◆ The problem
Under this line is a listing; return exactly the lines starting at the one with "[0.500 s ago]" and running down to the one with "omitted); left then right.", and leave out its pictures.

[Data excerpts Boundary: Start]

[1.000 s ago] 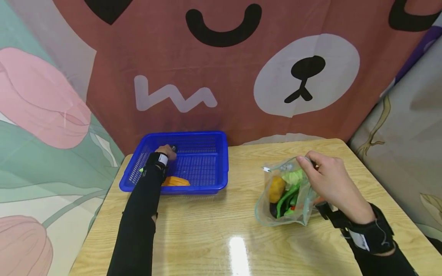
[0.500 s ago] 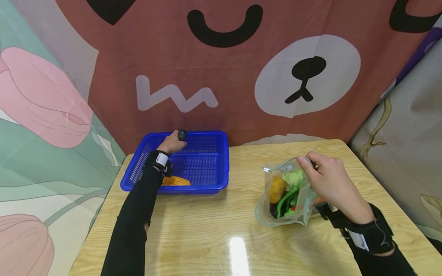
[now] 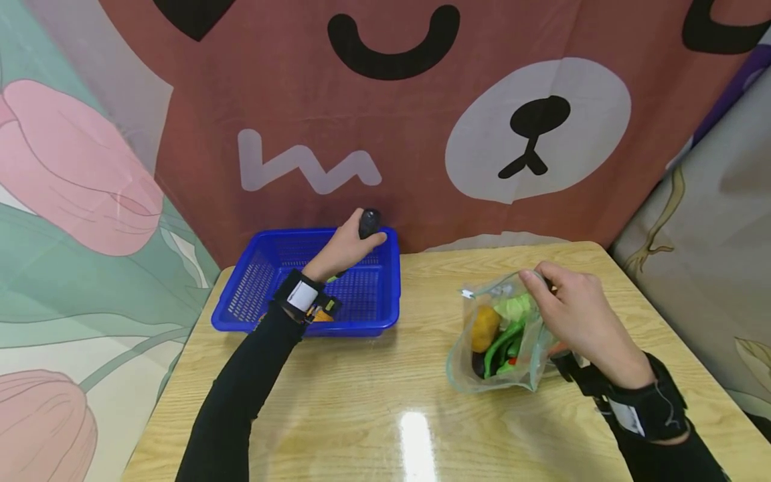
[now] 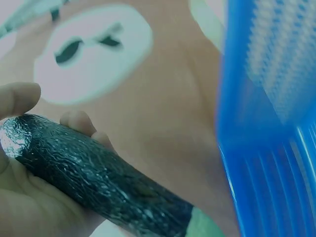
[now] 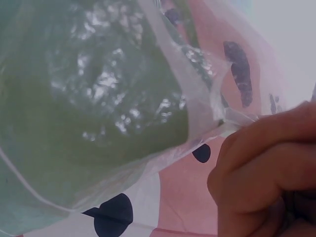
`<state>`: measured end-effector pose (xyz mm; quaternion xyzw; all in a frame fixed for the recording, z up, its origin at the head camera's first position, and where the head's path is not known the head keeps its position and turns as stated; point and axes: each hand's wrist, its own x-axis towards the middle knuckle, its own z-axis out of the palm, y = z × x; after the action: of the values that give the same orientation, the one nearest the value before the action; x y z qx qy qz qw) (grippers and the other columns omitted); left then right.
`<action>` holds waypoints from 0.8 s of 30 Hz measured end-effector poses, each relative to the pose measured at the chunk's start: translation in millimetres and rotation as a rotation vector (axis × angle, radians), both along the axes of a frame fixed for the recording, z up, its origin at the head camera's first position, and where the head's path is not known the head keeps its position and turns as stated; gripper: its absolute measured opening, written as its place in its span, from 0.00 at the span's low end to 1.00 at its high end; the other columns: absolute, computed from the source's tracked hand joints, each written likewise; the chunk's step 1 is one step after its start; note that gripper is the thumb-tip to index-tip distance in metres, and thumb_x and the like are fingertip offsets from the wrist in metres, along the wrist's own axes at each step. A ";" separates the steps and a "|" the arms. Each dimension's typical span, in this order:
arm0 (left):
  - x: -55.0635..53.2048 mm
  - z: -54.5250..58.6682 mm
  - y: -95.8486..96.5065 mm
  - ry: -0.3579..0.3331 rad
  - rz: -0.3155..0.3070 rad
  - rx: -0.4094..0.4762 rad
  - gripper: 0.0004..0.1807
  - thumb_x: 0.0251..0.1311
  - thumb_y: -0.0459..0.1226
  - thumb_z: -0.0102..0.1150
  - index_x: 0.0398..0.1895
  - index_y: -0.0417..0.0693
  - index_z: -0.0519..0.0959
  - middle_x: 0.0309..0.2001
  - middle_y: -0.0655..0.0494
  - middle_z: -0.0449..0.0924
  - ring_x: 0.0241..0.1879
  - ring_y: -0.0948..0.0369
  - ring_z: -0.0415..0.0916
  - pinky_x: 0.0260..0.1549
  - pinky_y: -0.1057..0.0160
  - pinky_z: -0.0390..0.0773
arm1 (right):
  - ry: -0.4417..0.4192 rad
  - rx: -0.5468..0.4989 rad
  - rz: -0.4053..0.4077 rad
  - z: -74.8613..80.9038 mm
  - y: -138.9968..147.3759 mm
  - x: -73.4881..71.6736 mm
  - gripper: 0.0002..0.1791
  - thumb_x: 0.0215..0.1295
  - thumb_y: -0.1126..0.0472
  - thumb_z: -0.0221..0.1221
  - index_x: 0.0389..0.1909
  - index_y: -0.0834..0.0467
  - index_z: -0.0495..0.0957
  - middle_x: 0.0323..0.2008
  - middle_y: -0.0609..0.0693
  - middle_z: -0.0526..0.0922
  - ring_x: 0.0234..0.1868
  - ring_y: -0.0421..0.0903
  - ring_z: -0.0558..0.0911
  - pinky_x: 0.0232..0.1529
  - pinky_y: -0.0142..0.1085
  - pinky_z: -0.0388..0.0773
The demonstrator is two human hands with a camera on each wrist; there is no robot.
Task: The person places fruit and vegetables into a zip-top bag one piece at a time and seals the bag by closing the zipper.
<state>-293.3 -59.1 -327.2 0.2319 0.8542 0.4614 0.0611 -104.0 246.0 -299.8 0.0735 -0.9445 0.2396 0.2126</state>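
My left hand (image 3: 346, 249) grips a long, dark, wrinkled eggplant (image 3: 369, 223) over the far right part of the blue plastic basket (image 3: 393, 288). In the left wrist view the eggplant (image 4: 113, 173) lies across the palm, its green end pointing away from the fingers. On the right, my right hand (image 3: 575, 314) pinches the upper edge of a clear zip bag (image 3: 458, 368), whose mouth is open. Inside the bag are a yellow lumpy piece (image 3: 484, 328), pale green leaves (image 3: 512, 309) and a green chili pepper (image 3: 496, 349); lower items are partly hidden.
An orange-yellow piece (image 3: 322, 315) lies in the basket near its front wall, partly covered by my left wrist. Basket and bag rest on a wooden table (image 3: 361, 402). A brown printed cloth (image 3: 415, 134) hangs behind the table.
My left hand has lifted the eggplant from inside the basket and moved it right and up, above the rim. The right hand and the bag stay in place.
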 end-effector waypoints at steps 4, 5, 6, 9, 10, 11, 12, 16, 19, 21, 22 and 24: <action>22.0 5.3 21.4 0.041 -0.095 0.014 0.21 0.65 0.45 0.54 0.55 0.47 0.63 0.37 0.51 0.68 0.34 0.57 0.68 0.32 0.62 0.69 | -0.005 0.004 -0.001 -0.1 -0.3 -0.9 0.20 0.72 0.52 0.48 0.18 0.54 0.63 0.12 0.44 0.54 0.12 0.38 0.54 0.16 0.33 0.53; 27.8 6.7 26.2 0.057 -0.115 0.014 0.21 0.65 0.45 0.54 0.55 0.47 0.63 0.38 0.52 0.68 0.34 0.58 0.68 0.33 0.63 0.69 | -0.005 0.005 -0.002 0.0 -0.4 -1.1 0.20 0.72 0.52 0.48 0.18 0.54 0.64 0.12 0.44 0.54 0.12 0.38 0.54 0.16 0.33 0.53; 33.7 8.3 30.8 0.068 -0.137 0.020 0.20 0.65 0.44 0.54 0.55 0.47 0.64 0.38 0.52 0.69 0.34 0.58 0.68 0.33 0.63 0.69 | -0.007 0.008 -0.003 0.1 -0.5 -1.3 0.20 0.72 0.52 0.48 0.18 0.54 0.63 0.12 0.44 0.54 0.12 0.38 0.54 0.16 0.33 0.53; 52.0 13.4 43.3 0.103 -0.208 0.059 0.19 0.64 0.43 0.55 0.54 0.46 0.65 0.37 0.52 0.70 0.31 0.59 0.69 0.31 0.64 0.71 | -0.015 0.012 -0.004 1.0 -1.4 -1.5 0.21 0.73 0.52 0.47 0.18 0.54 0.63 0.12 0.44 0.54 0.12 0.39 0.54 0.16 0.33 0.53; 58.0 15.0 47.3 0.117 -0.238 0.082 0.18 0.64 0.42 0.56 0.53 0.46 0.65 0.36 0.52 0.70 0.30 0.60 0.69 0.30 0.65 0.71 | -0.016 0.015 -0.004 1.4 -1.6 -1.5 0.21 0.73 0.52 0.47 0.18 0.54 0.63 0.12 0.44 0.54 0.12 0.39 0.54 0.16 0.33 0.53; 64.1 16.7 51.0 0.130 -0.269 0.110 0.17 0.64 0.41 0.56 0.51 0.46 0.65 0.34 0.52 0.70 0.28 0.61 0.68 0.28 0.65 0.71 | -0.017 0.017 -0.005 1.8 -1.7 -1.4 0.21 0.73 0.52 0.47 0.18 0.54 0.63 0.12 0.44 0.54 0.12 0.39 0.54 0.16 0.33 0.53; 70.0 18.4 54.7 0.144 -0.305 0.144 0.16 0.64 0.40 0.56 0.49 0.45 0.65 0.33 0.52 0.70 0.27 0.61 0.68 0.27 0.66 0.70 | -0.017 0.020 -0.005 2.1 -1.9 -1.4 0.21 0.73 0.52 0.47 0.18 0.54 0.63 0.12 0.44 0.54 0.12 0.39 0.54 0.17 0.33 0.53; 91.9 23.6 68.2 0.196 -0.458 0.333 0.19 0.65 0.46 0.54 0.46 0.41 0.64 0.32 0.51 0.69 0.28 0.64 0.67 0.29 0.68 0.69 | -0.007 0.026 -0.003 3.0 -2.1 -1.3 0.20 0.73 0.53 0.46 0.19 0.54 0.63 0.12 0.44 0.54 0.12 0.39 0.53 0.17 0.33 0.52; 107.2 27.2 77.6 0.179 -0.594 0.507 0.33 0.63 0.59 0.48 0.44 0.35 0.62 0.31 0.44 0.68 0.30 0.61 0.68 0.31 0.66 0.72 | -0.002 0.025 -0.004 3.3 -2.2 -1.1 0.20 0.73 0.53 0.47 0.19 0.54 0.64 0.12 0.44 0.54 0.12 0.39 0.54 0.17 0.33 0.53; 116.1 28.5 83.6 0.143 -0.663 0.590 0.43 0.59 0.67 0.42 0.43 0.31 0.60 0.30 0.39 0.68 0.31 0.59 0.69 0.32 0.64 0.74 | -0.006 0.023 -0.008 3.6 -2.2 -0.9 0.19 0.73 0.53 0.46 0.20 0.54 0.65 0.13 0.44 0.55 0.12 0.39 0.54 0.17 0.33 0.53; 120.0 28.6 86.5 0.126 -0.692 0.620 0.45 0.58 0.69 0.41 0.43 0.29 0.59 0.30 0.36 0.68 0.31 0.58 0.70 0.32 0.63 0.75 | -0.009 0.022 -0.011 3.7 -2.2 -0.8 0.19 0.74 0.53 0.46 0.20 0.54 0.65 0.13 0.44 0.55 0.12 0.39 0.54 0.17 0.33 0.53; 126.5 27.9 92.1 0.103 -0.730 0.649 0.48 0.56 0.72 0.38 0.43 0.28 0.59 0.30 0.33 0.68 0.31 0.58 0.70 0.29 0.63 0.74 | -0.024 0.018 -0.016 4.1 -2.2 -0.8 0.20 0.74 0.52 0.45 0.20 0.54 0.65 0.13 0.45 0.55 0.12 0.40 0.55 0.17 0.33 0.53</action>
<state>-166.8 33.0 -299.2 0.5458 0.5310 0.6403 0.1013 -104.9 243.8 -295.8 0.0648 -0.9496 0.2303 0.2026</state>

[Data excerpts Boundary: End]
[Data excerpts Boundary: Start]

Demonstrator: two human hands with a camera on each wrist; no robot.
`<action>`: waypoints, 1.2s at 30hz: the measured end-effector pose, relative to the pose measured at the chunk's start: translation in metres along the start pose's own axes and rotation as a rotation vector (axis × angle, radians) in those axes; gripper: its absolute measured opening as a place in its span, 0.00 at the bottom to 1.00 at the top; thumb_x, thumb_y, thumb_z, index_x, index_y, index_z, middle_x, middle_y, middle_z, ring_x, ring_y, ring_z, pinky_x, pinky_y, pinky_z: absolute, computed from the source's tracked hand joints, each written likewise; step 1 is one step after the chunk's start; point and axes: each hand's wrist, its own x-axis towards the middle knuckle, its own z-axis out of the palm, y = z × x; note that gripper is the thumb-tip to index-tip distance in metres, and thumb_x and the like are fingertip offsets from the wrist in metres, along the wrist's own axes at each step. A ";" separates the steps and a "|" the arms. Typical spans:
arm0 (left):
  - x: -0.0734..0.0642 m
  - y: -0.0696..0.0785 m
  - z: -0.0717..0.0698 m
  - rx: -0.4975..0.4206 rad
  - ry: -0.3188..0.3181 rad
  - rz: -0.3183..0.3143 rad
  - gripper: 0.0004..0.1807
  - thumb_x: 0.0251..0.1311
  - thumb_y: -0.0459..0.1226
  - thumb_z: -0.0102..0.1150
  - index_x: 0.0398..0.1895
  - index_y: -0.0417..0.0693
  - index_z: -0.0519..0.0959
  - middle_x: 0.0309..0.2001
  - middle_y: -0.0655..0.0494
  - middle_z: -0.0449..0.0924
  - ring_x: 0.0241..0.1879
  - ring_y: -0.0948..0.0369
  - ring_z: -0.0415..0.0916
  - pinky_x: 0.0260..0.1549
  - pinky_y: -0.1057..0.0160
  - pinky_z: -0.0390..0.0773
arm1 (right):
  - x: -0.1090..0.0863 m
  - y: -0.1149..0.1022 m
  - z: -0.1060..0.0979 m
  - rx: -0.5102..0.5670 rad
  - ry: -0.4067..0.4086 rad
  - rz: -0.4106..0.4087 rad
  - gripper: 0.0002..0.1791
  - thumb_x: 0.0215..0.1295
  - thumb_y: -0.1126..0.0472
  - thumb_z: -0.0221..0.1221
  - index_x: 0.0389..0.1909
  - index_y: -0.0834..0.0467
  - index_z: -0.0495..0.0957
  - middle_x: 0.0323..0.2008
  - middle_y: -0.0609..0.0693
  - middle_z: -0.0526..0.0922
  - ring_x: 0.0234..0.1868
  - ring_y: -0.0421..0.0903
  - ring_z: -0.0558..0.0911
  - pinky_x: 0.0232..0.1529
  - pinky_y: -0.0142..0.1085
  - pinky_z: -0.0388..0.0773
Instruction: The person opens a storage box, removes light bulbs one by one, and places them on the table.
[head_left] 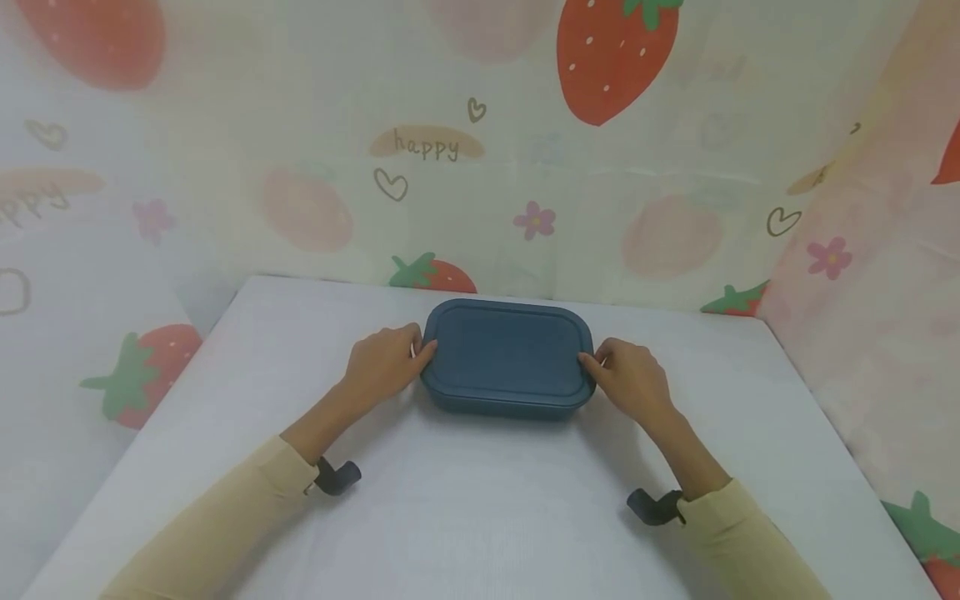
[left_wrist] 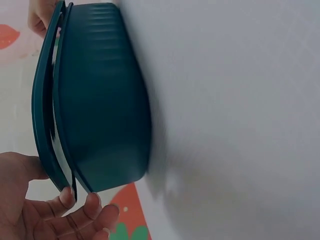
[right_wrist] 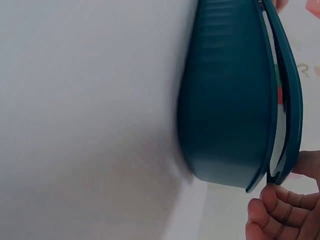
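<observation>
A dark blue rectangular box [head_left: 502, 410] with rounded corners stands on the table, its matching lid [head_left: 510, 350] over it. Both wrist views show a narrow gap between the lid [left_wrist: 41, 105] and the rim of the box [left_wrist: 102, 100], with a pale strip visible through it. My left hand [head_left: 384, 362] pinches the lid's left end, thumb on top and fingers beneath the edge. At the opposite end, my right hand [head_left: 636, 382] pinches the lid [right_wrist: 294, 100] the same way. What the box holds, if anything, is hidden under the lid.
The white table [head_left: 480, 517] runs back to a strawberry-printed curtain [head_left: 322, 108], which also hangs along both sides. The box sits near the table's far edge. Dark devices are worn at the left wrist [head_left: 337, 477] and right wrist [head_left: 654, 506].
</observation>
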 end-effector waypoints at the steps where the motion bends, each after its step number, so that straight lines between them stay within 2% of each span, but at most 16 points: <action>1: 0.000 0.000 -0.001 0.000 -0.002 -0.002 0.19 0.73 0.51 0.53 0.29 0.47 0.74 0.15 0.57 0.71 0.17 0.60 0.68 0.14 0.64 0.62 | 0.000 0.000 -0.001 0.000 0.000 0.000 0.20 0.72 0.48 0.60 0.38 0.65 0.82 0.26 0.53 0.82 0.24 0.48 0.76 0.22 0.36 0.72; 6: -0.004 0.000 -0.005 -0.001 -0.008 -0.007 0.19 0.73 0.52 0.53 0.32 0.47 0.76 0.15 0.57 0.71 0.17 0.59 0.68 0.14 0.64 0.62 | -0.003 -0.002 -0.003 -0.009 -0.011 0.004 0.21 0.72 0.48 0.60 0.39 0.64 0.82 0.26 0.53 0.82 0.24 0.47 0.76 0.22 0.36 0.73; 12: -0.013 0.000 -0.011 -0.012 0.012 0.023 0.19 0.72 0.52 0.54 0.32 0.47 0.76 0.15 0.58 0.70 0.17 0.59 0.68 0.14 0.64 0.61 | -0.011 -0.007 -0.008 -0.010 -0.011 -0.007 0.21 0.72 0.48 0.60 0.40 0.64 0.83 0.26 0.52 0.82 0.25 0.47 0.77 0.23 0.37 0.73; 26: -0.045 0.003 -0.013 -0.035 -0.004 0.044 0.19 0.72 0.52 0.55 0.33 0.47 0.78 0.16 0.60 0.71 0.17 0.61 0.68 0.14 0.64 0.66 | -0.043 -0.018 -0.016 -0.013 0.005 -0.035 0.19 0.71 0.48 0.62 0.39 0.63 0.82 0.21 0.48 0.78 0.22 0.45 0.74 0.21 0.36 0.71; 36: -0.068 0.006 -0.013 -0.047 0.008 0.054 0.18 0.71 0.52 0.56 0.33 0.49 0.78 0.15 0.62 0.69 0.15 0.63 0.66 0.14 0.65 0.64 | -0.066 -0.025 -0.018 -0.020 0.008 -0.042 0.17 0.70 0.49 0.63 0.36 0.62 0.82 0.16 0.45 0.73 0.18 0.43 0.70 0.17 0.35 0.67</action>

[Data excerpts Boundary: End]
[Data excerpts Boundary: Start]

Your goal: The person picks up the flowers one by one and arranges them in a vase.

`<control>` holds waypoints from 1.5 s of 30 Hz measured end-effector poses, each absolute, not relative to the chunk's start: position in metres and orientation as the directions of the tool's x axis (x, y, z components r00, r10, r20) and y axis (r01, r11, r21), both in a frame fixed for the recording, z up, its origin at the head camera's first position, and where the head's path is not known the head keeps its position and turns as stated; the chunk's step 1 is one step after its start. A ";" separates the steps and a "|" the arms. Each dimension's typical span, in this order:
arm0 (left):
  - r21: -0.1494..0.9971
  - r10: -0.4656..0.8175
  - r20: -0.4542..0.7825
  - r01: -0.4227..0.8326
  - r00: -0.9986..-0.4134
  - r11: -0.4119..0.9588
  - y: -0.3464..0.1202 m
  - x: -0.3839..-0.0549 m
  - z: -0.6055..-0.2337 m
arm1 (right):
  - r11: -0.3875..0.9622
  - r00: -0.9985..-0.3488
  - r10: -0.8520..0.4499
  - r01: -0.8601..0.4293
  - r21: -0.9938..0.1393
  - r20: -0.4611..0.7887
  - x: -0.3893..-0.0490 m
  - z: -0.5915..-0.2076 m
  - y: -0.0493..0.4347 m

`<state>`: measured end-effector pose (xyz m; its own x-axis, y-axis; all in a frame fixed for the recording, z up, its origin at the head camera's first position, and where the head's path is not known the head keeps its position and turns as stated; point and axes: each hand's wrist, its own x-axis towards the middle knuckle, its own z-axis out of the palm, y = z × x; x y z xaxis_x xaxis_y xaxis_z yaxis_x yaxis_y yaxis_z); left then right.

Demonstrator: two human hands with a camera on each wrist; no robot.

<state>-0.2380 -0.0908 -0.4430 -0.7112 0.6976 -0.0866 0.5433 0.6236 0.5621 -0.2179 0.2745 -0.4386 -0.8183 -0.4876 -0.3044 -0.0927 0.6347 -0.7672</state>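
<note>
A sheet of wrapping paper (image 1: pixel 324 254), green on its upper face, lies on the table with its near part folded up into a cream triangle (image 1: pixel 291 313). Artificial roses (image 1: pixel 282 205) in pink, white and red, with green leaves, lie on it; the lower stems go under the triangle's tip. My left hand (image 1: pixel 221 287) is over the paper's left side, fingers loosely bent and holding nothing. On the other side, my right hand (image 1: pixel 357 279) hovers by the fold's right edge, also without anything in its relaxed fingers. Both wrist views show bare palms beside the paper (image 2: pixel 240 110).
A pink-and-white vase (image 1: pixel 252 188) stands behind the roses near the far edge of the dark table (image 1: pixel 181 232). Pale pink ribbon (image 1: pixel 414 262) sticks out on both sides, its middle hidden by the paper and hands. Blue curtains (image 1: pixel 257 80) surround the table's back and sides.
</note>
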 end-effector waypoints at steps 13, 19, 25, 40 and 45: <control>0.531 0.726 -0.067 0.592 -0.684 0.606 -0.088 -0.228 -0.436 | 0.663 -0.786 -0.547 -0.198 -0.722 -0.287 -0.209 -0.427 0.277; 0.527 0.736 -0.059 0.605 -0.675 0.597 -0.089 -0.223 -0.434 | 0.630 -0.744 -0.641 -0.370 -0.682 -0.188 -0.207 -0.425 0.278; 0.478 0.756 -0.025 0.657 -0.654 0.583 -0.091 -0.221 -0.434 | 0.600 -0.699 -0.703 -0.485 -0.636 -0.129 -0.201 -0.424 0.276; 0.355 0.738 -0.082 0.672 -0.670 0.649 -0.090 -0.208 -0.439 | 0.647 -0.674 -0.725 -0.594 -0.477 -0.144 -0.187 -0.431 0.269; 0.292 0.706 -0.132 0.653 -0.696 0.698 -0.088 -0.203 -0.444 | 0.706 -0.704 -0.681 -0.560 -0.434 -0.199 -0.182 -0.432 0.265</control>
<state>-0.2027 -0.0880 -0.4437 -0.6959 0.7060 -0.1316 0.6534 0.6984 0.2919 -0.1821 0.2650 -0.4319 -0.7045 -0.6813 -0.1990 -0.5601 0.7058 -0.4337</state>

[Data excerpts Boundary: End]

◆ Task output
[0.500 s ago] 
[now] 
[now] 
[now] 
`<state>`: measured end-effector pose (xyz mm; quaternion xyzw; all in a frame fixed for the recording, z up, its origin at the head camera's first position, and where the head's path is not known the head keeps its position and turns as stated; point and axes: each hand's wrist, its own x-axis towards the middle knuckle, its own z-axis out of the palm, y = z × x; after the action: of the values that give the same orientation, the one nearest the value before the action; x y z qx qy qz qw) (grippers and the other columns omitted); left then right.

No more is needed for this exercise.